Here is what I am running

60g Marineland Heartland Setup
2 x Fluval 306 Canister Filters
1 Aquaclear 70 Powerhead + Quick Filter attachment
1 500gph Fan
200 Watt Heater
Flourescent Lighting + Custom LED Strip Lighting with Remote =)

Stock (Mixed)
2 Red Zebra (Mama & Papa)
2 Kenyi (Kenny & Wesley Stripes)
1 Aratus (Dexter)
1 OB Peacock (OBI WON)
1 Sunshine Peacock (Dora the Explora)
1 Assorted/Hybrid Peacock (Rick James)
1 Venustus (GI Jane)
1 Ice Blue Zebra (Stanley)
1 Electric Yellow Lab (Pepe)
2 Bumble Bee (Tweedle Dee & Tweedle Dumb)
1 Jewel (Lone Ranger)
1 Plecco (Plectomus Prime)
& 11 Red Zebra Fry?

And the photos (My web hosting service is taking a beating today, so might be a bit laggy):

















































































Here are some shots of just the LED strip lighting I added:

















































































I absolutely LOVE the Dragon Stone look! It's a great stone for stacking too, very light, almost punky feeling, edgy so it stacks good. Now to get some algae to grow on it, perhaps some plants to grow in the many holes. If you use this rock though, rinse it thoroughly.

And the fry, they're doing very well. Had to make them a new bin, the breeder bins they sell are simply too small. I picked up a plastic bin at the dollar store and took a drill to it:









Thanks again everyone for the help and advice. I look forward to sharing my future aquarium setups with you all! Just gotta reno a few more rooms for the wifey, make her happy, then one random day build a stand that fits a 120g and just make it happen! =)


----------



## sumthinfishy (Jan 26, 2013)

i think the dragon stone is very cool. i had never heard of or seen it until your post. however, i think that the texture and color is so busy that it takes away from the fish. i like to have my fish be the centerpiece in the tank that stands out above all else. i feel that the dragonstone is the centerpiece and fish are secondary in the appearance of your tank. everyone is different and has different goals in their tanks. i'm not saying mine is better or worse than yours just a personal preference. i hope u dont take my honesty as an insult


----------



## RyTheFryGuy (Jan 23, 2015)

I thought that too as I added another 50lbs of it last night. I feel the fish still have lots of growing, and as that happens in the coming years I will be aiming to get a larger tank which should make the stone mass seem a little less.


----------



## RyTheFryGuy (Jan 23, 2015)

The dragon stone is doing very well! I was concerned there might be some seeping from the clay within the holes. However none of that has happened. The fish are SO MUCH more active. I picked up a few new guys to put in there. 2 Bumble Bees, 2 Flamebacks, & 2 Demasoni's. Got them small, all at around 1 inch or so. Just so they have a lot of time to grow while I make plans for future larger tank.

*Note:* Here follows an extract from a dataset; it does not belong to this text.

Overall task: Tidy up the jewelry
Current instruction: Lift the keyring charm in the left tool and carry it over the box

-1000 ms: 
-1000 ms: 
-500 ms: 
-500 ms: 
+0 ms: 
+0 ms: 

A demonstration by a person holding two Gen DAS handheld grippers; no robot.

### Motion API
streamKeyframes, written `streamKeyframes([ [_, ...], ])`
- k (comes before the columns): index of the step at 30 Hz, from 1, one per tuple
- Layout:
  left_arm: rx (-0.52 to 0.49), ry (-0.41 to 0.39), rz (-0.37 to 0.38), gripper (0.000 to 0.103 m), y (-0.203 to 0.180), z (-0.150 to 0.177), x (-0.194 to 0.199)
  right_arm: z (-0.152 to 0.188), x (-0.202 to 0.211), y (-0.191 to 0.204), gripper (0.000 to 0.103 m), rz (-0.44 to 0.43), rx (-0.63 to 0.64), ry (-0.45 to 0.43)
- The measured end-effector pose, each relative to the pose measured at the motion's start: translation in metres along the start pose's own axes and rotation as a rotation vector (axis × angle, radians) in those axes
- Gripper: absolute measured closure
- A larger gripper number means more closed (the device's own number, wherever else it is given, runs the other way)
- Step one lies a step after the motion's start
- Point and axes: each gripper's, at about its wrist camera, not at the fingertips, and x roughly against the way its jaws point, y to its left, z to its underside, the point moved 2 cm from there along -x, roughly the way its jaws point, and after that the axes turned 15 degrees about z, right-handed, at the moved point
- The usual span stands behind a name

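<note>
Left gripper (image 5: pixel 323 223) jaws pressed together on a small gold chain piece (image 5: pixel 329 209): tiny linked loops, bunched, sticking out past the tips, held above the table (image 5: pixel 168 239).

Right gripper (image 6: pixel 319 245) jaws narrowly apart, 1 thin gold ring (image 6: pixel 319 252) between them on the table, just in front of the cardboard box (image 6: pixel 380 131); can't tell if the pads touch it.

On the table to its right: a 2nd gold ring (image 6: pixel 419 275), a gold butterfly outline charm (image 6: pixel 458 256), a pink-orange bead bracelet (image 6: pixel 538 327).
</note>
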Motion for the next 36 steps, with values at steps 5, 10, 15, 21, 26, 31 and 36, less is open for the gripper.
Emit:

Definitely didn't expect cichlids/fish to be so much fun! They have kept me busy all winter long and it's been a long frickin winter here in Canada...

I will try and get some more photos up later this evening. I added some plastic none wire "Moss" that the wife picked up while at Michaels, it's fake, comes in a 12 x 12 flat decoration (kinda like carpet). I just pulled all the clips off and zip tied a bunch together to jam in between the rock cracks, holes. Almost has a Scotland feel to it now lol. I did look into real moss, like Java Moss, and it seems like it may be to much maintenance for me to take on this winter. I heard it's very invasive, can get into your filters, your ripping it out by the handfulls on a weekly basis...


----------



## RyTheFryGuy (Jan 23, 2015)

Figured I'd share a video... First video uploaded to my YT Partner account in years... lol...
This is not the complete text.